The coast guards de Kim Ki-Duk
Sans doute pas le meilleur de son auteur (le niveau est élevé aussi), pas passionant, pas aussi prenant et hypnotisant que peuvent l'être Locataires ou Printemps..., mais un très bon film quand même. J'avoue sans honte que certaines choses me sont légèrement passées au dessus de la tête (la fin notamment). Certaines scènes sont extrêmement touchantes sans trop en faire, arrachant sans difficulté des larmes de mon visage pourtant assez dur à émouvoir.

Public Ennemy
Un film policier d'une efficacité à toute épreuve, où s'alternent les moments très très premiers degrés (le flic qui pleure pour un meurtre sans raison) et les moments plus "légers" (le flic qui bat une bande de cinq voyous à lui tout seul). Malgré le fait qu'il dépasse les deux heures, le temps s'écoule à une vitesse folle, et quand la fin arrive, on ne voudrait que le revoir. Enfin pour finir, ça n'est peut-être qu'un détail, mais tous les combats du film sont extrêmement bien filmés, on comprend absolument tout ce qui se passe à l'écran sans pour autant avoir une mise en scène millimétrée (et pas très agréable) à la matrix.

2009 : lost memories
Un gros blockbuster coréen comme on les aime (pas). Rappelant par moments Shiri (ce qui n'est pas du tout une bonne chose...), il ne nous offre que quelques moments de bravoures, trop rare pour sauver le film. Le film est assez saoûlant par moment pour ses ralentis (pas étonnant qu'il dépasse les 2h...), chaque scène d'action/moment émotion étant au ralentie. La musique, pourtant fort belle, est un poil trop envahissante (surtout à la fin, "non mais c'est bon on a compris que c'est triste, pas besoin d'en rajouter !" ais-je été tenté de crier (mais on m'a dis que ça servait à rien de crier contre un film, alors je me suis retenue). On sourit un peu devant les effets spéciaux pas super crédibles (arf, les hélico en synthèse, quelle poilade), et on prend (un peu) son pied devant les scènes d'action où l'on compte (au moins) un mort à la seconde (j'exagère à peine).

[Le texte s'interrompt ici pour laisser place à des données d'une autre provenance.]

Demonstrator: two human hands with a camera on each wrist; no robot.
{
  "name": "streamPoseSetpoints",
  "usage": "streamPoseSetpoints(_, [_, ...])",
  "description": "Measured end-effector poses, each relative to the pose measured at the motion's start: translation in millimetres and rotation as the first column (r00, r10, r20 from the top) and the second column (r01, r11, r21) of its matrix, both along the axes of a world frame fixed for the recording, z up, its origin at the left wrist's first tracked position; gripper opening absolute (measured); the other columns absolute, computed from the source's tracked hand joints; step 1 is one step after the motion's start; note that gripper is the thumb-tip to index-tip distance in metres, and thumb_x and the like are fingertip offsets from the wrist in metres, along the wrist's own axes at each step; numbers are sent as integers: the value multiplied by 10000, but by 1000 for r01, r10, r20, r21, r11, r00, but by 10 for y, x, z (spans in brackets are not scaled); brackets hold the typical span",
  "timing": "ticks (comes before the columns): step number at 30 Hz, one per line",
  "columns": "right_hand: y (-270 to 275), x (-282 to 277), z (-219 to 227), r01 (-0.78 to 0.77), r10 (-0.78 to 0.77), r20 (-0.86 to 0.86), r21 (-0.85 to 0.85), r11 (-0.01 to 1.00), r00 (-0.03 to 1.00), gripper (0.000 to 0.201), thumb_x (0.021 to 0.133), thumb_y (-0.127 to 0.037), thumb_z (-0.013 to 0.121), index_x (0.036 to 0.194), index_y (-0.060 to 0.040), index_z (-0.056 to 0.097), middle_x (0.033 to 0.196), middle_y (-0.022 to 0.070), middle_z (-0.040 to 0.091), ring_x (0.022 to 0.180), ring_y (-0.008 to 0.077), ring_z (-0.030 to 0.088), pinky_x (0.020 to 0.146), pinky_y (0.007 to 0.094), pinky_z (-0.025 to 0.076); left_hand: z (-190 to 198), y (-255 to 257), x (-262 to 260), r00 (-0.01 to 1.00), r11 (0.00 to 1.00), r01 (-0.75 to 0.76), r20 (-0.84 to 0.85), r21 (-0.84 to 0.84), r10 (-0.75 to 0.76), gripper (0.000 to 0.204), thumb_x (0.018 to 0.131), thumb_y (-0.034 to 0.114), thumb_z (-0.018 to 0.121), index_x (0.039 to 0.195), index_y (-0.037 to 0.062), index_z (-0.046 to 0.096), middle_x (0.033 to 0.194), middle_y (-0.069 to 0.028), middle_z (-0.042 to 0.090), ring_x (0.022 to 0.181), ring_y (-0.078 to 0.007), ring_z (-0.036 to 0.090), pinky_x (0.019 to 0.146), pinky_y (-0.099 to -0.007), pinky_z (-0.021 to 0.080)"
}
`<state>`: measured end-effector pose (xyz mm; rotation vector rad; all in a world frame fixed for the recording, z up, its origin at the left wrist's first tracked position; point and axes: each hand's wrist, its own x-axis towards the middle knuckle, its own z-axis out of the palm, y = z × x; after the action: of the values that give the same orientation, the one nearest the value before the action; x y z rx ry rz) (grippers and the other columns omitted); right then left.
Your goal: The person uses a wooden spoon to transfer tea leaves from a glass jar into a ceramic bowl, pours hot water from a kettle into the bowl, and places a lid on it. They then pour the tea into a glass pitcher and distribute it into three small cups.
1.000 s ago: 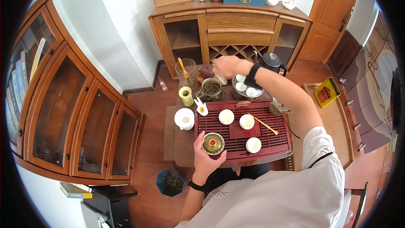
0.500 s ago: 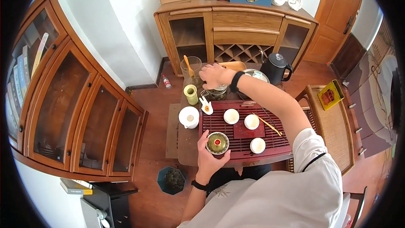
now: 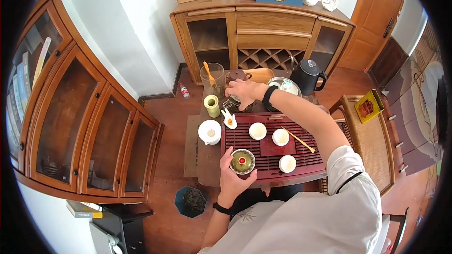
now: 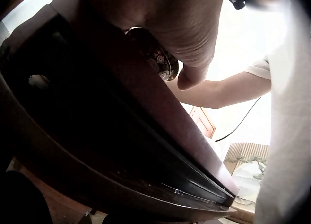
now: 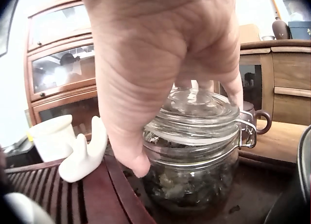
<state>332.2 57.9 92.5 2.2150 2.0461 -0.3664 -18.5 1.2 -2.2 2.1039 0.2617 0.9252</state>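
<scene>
Table, red tray on top, wood cabinet behind. Left hand holding flowered vessel at tray's near left corner, thumb and fingers apart on opposite sides; resting or raised, can't tell. Right hand gripping lid from above, fingers spread wide across it, thumb down one side. Lid on glass jar, dark leaves inside, just past tray's far edge; fully seated or not, can't tell. Counts: three white cups and one scoop on tray, one hand figurine at its far left corner; around it one white jug, one green vase, one glass vase with one spoon in it, one teapot, one black kettle.
</scene>
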Motion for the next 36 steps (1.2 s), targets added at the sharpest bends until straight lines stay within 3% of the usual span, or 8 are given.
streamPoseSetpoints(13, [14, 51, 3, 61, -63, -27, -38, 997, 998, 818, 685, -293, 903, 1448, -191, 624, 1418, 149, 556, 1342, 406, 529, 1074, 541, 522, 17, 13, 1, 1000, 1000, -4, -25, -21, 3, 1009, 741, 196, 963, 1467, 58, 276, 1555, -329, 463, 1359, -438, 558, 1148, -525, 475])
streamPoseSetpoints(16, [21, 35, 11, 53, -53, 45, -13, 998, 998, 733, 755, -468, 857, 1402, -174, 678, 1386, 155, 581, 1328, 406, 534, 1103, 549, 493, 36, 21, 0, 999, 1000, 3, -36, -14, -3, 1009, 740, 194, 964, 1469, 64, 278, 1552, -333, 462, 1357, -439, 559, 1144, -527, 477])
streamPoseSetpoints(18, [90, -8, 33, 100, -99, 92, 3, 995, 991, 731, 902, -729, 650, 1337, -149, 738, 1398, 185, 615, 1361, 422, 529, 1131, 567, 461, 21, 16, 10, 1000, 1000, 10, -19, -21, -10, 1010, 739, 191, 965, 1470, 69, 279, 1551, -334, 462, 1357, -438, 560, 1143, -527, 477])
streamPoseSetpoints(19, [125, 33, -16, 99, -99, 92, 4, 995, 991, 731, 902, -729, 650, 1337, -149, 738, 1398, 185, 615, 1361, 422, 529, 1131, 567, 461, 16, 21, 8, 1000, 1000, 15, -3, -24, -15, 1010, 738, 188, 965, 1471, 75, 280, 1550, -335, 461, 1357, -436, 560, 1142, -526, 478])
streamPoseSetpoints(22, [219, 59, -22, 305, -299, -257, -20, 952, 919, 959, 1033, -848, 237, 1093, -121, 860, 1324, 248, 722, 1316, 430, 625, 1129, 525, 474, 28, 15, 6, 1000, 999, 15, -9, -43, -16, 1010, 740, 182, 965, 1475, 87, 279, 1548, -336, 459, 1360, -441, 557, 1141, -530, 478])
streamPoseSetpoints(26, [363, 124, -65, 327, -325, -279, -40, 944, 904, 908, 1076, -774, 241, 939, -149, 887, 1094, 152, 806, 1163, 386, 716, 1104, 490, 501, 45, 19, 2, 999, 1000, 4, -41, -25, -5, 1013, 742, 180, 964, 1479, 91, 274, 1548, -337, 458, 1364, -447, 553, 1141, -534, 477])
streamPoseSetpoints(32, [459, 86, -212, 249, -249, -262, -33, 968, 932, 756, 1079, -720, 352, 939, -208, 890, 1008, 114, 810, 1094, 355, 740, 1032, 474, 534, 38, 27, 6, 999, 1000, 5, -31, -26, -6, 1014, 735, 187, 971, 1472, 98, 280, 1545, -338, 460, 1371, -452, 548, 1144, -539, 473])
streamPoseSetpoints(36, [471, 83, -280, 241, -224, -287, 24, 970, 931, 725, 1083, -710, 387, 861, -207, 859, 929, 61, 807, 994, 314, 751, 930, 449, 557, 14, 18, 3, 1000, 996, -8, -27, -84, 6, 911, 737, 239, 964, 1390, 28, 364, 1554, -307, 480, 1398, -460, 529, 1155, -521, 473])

Un long dimanche de fiançaille de Jean-Pierre Jeunet
On a beau critiquer le côté "tout beau tout gentil" de JPJ, il a au moins le mérite de relever le niveau des productions françaises. Nanti d'une base solide (le bouquin de Japrisot) et de moyens considérables (merci les ricains ;) ), il offre à la France un film populaire, un vrai divertissement intelligent, bien foutu, assumant totalement son côté franchouillard. On pourra reprocher à Jeunet d'en faire trop, mais ça serait oublier la mise en scène pour le moins sophistiquée de ses Delicatessen et La cité des enfants perdus. Un long dimanche de fiançaille est peut-être juste un film populaire, mais c'est un bon film populaire, un film que la France peut être fière d'exporter partout dans le monde, plus en tout cas que pour les bronzés, choristes, Brice de Nice et autre astérix & Olbélix : mission Cléôpatre.